Today the sun is shining, and my rainy grey paradise could pass for a European tourist destination. I look out my living room window, at the green grass of the cricket pitch across the road, and all I can think about is the future. It’s been on my mind a lot lately, more so even than the past. I graduate in a year from now, and before then I must choose a path for myself, or at least a starting point. If you’d asked me a month ago what I wanted to do with my life, I would have said I wanted to be a television producer or a screenwriter. If you’d asked me a couple of days ago, I would have said I wanted to travel, live my life out of a carry-on suitcase, relinquish all ambition and go where my wanderlust takes me. If you asked me today, I would say I don’t know. I think the answer lies in between those two options, but I don’t know how to reconcile them.

Yesterday I lay on my bed, as late evening sunlight warmed my feet through the window, and I looked at the collage of postcards and keepsakes I’ve curated on my bedroom wall. You can tell a lot about a person from the way they decorate their bedroom. The thing that’s most evident from mine is that I am sentimental (and really like purple). I imagined unpinning each postcard and Polaroid picture, taking them down from the wall and packing them into a box, sending the box to one of my parents for safekeeping. I imagined donating most of my clothes to charity, the dilemma of what to do with my books. I imagined choosing which mementos would be worth taking up limited suitcase space. Of all the objects that are valuable to me, how many of them do I care enough for to carry them around the world?

I think that’s why running away, I mean, travelling, appeals so much to me. I love Glasgow, and for the most part, I love my life here, but there is so much baggage. I think it’s impossible to truly live a life somewhere without that place becoming bittersweet. Every street, every park, every room is filled with half-remembered conversations, ghosts of hugs I can no longer feel on my skin, versions of myself layered inside each other like Russian dolls. It’s beautiful, but it’s heartbreaking. Glasgow is my home now, and I have to leave to come home to myself. I often joke about travelling to “find myself,” and I’m only ever half serious, because I know it’s a cliché. Often when I’m travelling, I don’t know who I am at all. I lose my autopilot, I have to make a hundred decisions a day, which I am not used to doing. It’s awkward and unfamiliar. But at the end of it, I have a better idea of who I am.

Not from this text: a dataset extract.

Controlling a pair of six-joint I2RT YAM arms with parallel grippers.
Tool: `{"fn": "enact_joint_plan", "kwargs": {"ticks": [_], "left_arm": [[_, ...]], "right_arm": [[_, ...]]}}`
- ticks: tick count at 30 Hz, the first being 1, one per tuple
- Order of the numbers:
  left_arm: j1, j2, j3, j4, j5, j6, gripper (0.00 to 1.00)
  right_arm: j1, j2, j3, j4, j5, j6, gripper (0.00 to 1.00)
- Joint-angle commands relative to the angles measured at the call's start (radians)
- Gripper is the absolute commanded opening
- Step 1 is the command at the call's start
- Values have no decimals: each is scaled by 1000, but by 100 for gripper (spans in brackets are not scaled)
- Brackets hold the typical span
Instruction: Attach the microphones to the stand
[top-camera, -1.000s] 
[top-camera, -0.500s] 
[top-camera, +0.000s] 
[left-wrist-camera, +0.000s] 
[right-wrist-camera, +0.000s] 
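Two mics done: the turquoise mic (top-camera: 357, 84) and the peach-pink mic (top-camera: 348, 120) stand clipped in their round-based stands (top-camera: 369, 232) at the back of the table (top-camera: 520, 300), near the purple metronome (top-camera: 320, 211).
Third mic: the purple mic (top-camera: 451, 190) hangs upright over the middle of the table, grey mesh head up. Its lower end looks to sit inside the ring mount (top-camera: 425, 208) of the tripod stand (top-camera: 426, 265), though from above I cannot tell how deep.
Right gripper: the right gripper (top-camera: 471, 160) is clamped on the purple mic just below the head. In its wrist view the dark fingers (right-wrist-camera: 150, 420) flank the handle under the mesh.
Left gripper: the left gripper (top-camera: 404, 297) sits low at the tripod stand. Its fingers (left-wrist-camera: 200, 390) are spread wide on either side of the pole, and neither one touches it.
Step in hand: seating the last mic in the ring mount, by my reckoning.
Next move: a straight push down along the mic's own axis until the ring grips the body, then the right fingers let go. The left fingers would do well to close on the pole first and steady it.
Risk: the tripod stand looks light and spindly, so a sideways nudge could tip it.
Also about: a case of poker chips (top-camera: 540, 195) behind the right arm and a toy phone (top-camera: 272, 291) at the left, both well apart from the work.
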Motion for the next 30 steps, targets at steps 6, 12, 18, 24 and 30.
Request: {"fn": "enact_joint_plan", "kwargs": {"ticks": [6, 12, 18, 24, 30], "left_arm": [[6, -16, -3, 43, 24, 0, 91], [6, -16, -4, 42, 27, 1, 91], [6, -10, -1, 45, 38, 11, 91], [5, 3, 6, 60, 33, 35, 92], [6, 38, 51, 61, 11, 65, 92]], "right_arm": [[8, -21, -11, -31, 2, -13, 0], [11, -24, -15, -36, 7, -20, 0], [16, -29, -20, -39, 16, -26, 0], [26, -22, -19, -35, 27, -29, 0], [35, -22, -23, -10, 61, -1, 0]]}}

Mostly, I travel to heal. Every journey I have made, I thought I was running from something. Running from pain, trauma, discomfort. Running from responsibilities, running from obligation. Looking back now, I wasn’t running away from anything; I was running towards myself. Every time I have travelled, it’s been in the wake of an experience that’s made me question who I am, question what I am worth, where I stand in the world. Then I hop onto a plane, spend 2 hours and 55 minutes high up above the clouds, and suddenly I am in Estonia, and the trees are dark green and the earth is soft and black, and the city’s towers look like something out of a fairytale. It’s not a haven, some refuge I run to when life gets too hard. Travelling isn’t easy, and I have to face my demons no matter which country I choose to rest in. But it gives me perspective. I don’t have to talk, I don’t feel the same obligation to reply to messages or check my phone. I mean nothing to no one, and I can be everything to myself.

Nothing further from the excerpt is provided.